KAWS CLEAN SLATE, 2014. This work is 1 of 3 unique color variants. Now on view at Phillips until the New York 20th Century & Contemporary Art Evening Sale on Thursday 15 November.
There's nothing that can compare to being in front of a sculpture that people can walk around and view. It's a totally different thing, experiencing a sculpture.
— Brian Donnelly
Time-lapse video showing the installation of 'CLEAN SLATE' at Phillips New York
Towering over its viewers and animating its surroundings with a uniquely uncanny presence, KAWS' CLEAN SLATE, 2014, comprises the ultimate monument to the artist's trademark Companion figure. Recreated in fiberglass at a colossal scale, the Companion is captured midstride, holding two smaller, cloned child-like versions of itself in its arms as it moves forward with a resolution and confidence that seems to reflect the notion of starting with a "Clean Slate" as its title suggests. Since its unveiling in Hong Kong in 2014 as one of KAWS' largest public sculptures, CLEAN SLATE has taken a prominent position as the artist's most recognizable figure.
Not only was it the first KAWS sculpture of that magnitude to be exhibited in mainland China when it was subsequently erected in Shanghai Times Square in 2015, it was also the key highlight of KAWS' major museum exhibition KAWS: WHERE THE END STARTS, where it was displayed outside of the Modern Art Museum of Fort Worth in 2016 and 2017. With the figure inspiring the artist to create smaller versions, both for exhibitions at such seminal venues as the Yorkshire Sculpture Park as well as in the form of limited edition toys, it has become a truly global icon of our time that captures the way in which KAWS has irrevocably changed the relationship between fine art and pop culture.
It has been with large-scale sculptures such as the present one that KAWS, aka Brian Donnelly, has in recent years claimed his position among the most forward-looking contemporary sculptors of our present age. Like his artistic idols Claes Oldenburg and Jeff Koons before him, he scales up pop cultural motifs with an irreverent nod to the grand tradition of sculpture. CLEAN SLATE perfectly demonstrates how KAWS re-contextualizes the role of mass culture in art, based as it is on the Companion character that initially took the form of small-scale figurines starting in 1999. KAWS, then largely known as a graffiti provocateur, began collaborating with the Japanese apparel line Bounty Hunter to create a limited edition of vinyl toys. What began as toy versions radically expanded in the past decade to become supersize works of sculpture, deliberately aimed at dismantling distinctions between high and low art.
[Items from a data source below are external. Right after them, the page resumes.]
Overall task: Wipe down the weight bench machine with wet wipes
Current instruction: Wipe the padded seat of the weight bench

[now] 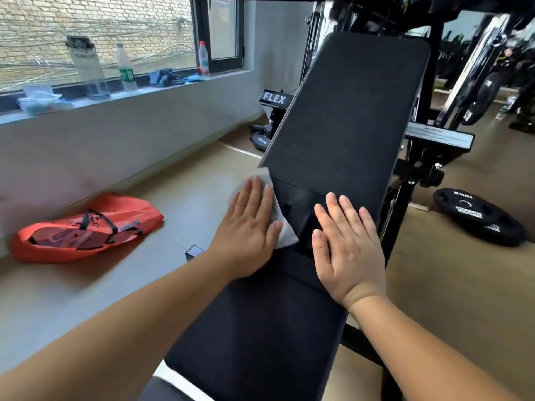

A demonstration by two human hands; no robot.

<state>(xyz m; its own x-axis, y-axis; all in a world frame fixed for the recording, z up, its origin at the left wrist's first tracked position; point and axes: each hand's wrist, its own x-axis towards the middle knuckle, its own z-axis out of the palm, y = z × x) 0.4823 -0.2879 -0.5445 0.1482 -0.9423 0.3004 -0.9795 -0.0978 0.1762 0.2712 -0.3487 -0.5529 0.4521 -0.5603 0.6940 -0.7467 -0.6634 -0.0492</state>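
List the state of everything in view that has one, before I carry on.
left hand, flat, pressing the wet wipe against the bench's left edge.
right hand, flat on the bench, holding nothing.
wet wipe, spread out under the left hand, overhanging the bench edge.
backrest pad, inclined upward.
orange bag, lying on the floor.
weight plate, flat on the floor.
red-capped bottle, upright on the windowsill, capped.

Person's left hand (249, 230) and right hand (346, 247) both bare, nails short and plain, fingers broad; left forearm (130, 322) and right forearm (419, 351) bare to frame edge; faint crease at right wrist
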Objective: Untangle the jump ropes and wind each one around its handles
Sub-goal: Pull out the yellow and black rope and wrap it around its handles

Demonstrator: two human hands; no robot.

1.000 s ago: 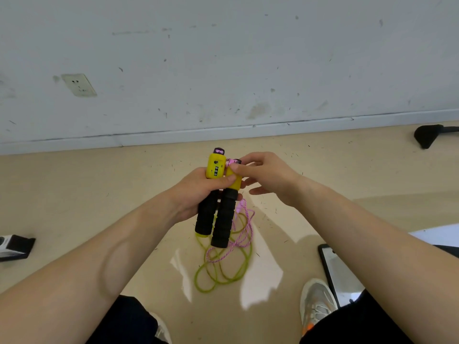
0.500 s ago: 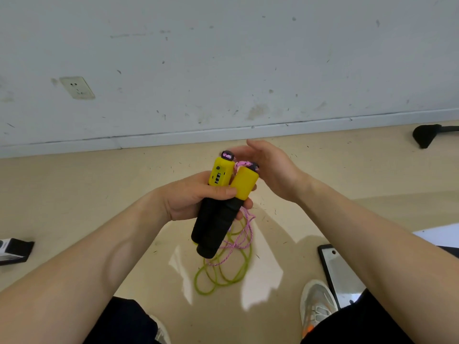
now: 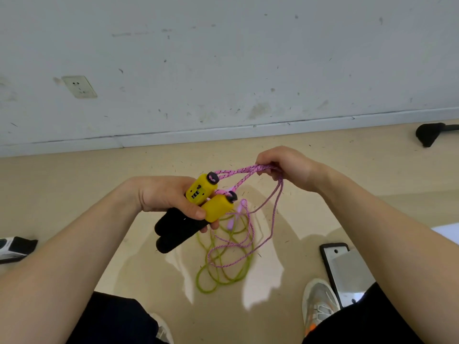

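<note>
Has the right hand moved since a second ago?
Yes. The right hand has pulled rightward, away from the handles, drawing the pink rope out, judged against the wall socket, which holds its place.

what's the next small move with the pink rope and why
Probably lift the right hand higher, drawing the pink rope out of the green rope. It pinches the pink strands near the handles, which the left hand grips together, but lower down pink loops cross the green ones on the floor, so winding now would likely drag green along.
</note>
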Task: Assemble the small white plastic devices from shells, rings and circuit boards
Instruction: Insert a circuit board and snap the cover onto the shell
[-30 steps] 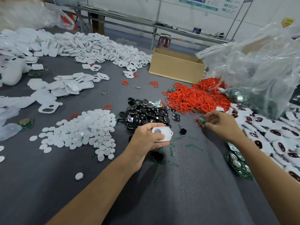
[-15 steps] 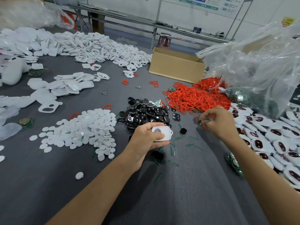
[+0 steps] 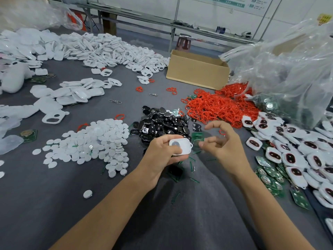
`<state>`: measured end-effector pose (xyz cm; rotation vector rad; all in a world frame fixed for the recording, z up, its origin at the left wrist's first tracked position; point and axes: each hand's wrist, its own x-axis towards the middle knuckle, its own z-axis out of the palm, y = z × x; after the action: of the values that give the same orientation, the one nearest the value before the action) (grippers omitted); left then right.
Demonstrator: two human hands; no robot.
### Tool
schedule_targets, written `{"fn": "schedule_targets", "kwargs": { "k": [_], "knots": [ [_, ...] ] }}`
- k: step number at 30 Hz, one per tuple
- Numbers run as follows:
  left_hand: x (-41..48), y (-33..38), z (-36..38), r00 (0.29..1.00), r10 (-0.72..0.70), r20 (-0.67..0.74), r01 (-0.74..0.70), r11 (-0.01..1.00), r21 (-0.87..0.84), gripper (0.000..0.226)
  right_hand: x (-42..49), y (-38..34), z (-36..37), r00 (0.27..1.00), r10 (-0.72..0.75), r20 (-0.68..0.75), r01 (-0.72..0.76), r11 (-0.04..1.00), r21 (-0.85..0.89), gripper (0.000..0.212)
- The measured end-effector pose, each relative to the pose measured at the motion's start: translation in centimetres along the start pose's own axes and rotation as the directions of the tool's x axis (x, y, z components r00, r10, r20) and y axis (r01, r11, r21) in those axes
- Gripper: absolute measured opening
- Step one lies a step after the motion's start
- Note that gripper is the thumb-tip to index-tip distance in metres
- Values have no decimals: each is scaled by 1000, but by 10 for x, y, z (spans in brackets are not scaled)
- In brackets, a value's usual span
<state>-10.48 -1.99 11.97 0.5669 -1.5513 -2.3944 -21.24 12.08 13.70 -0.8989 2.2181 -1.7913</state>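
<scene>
The left hand [image 3: 159, 156] grips a white shell [image 3: 182, 148] over the near middle of the worktop [image 3: 45, 204]. Just right, the blurred right hand [image 3: 223, 144] curls its fingers; a green board [image 3: 197, 138] sits at its thumb tip, but I cannot tell whether it is pinched.

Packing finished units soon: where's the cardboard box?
Head view, far right of centre: box between the white shells and the plastic bag, behind the red rings.

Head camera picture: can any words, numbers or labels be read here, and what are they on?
Nothing here can be read.
Wall poster: green-banded print, too blurred.
Yellow tag behind the plastic bag: marks too small.
Black parts pile: pale marks, too small.
</scene>
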Motion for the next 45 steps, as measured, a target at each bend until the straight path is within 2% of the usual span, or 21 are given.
{"fn": "schedule_targets", "kwargs": {
  "k": [3, 8, 16, 19, 21, 24, 27, 33, 37, 41, 45],
  "knots": [
    [1, -1, 0, 1000, 0, -3, 1, 1000, 17, 35, -2, -4, 2, 1000, -9, 21, 6, 994, 105, 36],
    [2, -1, 0, 1000, -3, 9, 3, 1000, 25, 33, -3, -8, 4, 999, -47, -16, 47, 998, 29, 27],
    [2, -1, 0, 997, -1, 75, -4, 998, 63, 36, -5, -16, 14, 990, -17, 142, 6, 997, 79, 28],
    [2, -1, 1, 997, 1, 79, -4, 999, 42, 31, -5, -14, 20, 993, -32, 114, 37, 999, -40, 33],
    [2, -1, 2, 997, 3, 77, -5, 999, 35, 26, -5, -11, 23, 993, -106, 59, 116, 976, -186, 36],
    [2, -1, 2, 998, 4, 70, -5, 1000, 20, 23, -7, -9, 25, 963, -268, 35, 260, 884, -388, 25],
    [3, -2, 2, 998, -1, 55, 1, 1000, 3, 23, -9, -5, 24, 928, -369, 62, 349, 795, -495, 16],
    [4, -3, 1, 998, 7, 69, -7, 1000, 6, 25, -13, -5, 25, 876, -471, 108, 444, 694, -567, 10],
    [5, -3, 0, 997, 7, 83, -7, 1000, -3, 26, -15, -5, 24, 900, -412, 140, 413, 707, -574, 19],
    [5, -4, -1, 996, 3, 92, -3, 1000, 2, 26, -15, -4, 23, 911, -380, 160, 398, 709, -582, 19],
    [3, -4, -2, 994, 6, 109, -14, 997, 74, 40, -15, -4, 19, 915, -373, 158, 392, 718, -576, 16]
  ]
}}
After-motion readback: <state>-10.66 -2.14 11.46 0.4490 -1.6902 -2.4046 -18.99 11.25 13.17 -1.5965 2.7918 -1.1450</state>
A bold affront to the classical medium of sculpture, this 25-foot sculpture on view in New York confronts the viewer with a hybrid character that is emblematic of the visual tactic of cartoon appropriation KAWS has become synonymous with. Enacting a sardonic appropriation of arguably the most recognizable cartoon character of all time, Mickey Mouse, KAWS takes on a subject that previously entered art history through the appropriated images of pop artists Roy Lichtenstein and Andy Warhol. Yet here the regular reading of the endearing and upbeat cartoon character is disturbed by KAWS' supplanting of the head with his own eerie skull motif; an irreverent decapitation that instantaneously elicits an emotionally weighted sense of the uncanny amongst a familiar audience. The work is at once saccharine and regal.
KAWS conceived of CLEAN SLATE specifically for his second collaboration with Harbour City, Hong Kong's largest shopping mall that had previously hosted his first exhibition in Greater China in 2010. Reflecting on PASSING THROUGH, the work that he had created for the first iteration and featured a seated Companion with its head in his hands, KAWS noted, "I went on a site visit to Kowloon and there was just a sea of people. It's easy to pass people sitting on the street like this all day long – you don't think twice – but when you see something on that scale you might stop and think a little more about what's going on."
A similar case with CLEAN SLATE, KAWS seeks a diverse public to encourage viewers and unsuspecting passersby alike to pause and reflect in the maelstrom of our contemporary age.